Wing geometry and kinematic parameters optimization of flapping wing hovering flight for minimum energy

Abstract

The optimizations of wing geometry parameters (WGP) and wing kinematic parameters (WKP) to minimize the energy consumption of flapping wing hovering flight are performed by using a revised quasi-steady aerodynamic model and hybrid genetic algorithm (hybrid-GA). The parametrization method of dynamically scaled wing with the non-dimensional conformal feature of fruit fly's wing is firstly developed for the optimization involving the WGP. And the objective function of optimization is formed on basis of the power density model with the additional penalty items of lift-to-weight ratio, boundary constraints, aspect ratio (AR) and Reynolds number (Re). The obtained optimal WGP and WKP are separately substituted into the power density model to estimate the instantaneous forces and the power output again. The lower power density, flapping frequency and larger WGP for the combined optimal WGP and WKP are obtained in comparison with the estimated values for hovering fruit fly.

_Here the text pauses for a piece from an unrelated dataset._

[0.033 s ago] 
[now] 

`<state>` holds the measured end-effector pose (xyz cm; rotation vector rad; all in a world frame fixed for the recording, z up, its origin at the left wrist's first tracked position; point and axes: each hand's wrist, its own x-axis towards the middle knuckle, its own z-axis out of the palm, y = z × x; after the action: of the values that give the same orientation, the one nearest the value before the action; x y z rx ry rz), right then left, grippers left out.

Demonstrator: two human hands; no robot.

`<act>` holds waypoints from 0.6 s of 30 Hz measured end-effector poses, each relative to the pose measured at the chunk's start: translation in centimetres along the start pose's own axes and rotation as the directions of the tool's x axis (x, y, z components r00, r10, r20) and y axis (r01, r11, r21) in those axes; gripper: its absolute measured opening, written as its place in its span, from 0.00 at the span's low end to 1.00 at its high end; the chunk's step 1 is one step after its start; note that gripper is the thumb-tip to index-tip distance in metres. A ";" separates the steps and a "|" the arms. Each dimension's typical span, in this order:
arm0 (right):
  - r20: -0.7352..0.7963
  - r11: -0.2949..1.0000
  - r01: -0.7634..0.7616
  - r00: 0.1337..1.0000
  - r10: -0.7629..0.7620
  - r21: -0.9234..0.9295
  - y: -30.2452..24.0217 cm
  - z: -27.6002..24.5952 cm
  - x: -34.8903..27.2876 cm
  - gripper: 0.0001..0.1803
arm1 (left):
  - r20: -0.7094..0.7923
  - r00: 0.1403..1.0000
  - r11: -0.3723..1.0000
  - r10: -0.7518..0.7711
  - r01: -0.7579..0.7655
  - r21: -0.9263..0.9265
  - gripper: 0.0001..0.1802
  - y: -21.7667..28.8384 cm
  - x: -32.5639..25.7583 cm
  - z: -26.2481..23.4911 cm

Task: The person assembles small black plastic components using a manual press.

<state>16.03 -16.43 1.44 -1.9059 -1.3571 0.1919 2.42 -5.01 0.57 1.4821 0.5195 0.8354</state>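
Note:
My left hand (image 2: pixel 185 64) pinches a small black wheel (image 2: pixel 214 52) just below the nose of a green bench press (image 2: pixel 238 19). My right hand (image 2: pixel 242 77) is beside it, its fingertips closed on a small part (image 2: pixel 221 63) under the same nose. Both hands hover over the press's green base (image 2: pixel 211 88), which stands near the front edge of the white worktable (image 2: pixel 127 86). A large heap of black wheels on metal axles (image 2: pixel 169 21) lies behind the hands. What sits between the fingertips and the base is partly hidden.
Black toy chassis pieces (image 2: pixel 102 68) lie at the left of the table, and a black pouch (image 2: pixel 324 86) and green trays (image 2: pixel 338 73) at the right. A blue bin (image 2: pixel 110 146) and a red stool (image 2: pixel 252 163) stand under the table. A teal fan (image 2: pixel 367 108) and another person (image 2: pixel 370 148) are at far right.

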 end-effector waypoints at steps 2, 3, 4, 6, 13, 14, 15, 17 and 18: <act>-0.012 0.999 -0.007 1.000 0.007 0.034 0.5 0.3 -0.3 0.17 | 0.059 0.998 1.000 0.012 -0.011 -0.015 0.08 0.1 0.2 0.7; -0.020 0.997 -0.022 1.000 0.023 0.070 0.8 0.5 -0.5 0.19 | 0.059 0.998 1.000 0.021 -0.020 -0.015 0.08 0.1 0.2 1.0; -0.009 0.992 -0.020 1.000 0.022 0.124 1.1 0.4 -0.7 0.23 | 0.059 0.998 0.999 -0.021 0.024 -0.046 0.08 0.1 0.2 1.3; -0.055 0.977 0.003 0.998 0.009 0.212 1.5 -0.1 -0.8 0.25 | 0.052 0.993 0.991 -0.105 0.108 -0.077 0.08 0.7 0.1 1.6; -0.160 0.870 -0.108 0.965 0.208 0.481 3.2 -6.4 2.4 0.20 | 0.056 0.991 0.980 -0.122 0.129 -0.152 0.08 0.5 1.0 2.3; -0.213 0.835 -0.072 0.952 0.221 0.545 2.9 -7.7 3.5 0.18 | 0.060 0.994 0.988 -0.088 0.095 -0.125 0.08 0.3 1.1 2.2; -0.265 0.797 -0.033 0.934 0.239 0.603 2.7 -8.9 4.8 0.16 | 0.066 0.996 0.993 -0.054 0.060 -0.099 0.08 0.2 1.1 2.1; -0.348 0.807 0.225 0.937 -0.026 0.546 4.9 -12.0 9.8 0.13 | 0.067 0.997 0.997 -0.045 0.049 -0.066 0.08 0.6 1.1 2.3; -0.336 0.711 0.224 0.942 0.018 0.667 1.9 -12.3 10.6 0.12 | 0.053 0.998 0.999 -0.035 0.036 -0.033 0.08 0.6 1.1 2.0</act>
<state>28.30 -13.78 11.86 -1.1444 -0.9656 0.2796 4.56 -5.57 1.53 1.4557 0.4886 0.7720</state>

These results might arise from the effect of strong coupling relationship between WGP and WKP via AR and Re on minimization of power density under the condition of lift balancing weight. Moreover, the optimal flapping angle manifests the harmonic profile, and the optimal pitch angle possesses the round trapezoidal profile with certain faster time scale of pitch reversal. The conceptual model framework of combined optimization provides a useful way to design fundamental parameters of biomimic flapping wing micro aerial vehicle.